◆ Your instructions:
Range to output from the entries below: the line containing "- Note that" through the line containing "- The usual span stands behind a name". Set it down exactly, ends included, nothing else.

══ Supplied material

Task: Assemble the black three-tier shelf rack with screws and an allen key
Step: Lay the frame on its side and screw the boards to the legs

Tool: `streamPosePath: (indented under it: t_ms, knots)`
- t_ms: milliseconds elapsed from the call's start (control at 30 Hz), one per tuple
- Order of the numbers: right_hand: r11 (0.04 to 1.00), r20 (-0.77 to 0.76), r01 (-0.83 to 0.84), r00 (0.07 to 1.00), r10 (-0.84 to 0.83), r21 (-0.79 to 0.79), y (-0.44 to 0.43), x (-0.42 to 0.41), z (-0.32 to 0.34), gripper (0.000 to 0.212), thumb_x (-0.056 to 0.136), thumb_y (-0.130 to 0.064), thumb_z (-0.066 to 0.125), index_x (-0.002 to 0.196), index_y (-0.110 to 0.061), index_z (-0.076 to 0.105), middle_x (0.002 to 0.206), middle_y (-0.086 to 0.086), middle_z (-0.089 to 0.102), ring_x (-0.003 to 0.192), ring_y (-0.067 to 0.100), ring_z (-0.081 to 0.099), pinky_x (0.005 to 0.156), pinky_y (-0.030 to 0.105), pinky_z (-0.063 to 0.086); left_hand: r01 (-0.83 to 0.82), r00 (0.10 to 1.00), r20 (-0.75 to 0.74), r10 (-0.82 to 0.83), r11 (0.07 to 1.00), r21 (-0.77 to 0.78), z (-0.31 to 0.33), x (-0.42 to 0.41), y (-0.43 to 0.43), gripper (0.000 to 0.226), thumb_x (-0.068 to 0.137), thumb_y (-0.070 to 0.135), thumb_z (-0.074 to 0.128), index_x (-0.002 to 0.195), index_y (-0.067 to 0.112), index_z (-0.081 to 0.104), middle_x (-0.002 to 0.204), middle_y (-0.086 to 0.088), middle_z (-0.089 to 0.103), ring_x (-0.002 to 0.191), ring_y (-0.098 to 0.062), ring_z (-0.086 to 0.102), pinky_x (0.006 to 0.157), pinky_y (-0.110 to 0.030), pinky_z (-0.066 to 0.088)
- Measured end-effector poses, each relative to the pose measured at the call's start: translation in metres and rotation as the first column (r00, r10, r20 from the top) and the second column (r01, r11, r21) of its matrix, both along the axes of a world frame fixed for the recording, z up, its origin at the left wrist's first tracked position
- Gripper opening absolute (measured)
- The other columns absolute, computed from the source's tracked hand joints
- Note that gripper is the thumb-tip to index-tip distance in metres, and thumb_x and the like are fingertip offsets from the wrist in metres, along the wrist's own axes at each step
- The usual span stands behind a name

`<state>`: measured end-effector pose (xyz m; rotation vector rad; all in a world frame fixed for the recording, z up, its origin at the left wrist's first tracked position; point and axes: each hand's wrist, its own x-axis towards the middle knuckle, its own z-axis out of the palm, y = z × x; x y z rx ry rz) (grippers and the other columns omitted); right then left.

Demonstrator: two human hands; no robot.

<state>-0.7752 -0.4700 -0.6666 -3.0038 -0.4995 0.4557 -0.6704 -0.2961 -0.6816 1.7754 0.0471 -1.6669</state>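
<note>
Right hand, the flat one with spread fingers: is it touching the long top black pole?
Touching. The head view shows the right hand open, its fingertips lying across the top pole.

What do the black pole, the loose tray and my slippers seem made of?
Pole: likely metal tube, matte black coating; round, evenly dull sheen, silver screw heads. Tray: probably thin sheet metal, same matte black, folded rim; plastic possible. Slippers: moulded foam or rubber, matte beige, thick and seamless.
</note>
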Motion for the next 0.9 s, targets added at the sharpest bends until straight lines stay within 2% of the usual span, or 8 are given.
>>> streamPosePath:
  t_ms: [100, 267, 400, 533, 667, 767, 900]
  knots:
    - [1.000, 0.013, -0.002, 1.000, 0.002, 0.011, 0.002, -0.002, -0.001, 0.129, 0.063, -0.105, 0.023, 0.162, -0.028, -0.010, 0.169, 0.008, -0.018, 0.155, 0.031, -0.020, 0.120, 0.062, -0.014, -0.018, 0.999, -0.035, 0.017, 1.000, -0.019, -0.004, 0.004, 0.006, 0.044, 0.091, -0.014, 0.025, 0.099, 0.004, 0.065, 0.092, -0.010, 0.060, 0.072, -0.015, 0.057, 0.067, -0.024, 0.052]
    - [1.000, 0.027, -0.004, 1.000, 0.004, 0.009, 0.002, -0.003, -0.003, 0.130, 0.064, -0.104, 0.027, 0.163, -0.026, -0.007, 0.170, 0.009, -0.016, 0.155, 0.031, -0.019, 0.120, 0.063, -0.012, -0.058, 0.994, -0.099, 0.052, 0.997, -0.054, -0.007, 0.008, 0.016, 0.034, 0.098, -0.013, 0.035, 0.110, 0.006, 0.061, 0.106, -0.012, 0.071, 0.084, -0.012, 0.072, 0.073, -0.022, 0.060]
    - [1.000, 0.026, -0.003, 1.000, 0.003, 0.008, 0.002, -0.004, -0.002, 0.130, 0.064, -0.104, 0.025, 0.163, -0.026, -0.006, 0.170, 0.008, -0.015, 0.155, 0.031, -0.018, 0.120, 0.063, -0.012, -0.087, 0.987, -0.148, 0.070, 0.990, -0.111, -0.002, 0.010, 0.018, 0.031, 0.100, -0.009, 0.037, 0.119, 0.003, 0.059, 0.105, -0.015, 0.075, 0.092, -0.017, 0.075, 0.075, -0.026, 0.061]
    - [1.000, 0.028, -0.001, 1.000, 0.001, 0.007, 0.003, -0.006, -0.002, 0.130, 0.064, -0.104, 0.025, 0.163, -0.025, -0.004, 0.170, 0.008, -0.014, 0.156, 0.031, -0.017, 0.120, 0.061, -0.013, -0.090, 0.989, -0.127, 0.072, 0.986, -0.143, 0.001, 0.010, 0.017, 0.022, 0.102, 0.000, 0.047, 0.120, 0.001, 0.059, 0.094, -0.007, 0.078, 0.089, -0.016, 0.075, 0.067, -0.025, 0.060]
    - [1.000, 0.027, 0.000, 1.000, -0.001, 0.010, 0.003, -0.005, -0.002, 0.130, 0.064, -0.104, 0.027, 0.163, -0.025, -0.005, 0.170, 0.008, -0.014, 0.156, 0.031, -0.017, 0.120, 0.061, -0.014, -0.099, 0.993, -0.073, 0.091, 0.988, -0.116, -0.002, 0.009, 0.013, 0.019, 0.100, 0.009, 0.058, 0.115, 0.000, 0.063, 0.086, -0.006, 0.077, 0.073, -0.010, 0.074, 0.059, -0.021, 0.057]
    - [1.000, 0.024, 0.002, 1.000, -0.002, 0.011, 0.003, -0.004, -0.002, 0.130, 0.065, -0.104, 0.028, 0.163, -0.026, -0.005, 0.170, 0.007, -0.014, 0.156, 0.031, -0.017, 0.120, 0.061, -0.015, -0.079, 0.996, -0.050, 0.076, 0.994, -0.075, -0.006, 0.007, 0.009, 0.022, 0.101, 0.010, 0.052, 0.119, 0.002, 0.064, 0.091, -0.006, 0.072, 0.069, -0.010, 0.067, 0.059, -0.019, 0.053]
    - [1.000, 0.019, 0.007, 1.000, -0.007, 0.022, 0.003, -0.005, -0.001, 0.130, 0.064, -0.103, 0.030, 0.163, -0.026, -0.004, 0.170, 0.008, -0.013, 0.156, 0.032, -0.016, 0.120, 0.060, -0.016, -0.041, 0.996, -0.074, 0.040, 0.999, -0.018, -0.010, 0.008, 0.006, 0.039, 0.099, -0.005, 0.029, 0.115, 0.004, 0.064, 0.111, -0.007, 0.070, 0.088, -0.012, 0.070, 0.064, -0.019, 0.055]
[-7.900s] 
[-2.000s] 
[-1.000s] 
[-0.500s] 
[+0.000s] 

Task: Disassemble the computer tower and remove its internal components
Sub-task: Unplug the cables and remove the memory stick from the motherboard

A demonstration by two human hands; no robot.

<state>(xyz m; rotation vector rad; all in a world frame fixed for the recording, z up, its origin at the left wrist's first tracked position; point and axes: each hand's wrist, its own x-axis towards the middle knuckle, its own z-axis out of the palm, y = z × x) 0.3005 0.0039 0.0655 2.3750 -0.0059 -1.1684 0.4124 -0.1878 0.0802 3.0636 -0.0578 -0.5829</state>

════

◆ Result of this task:
- Note that gripper is the thumb-tip to index-tip distance in metres, and thumb_x and the like are fingertip offsets from the wrist in metres, along the wrist's own axes at each step
- The usual span stands behind a name

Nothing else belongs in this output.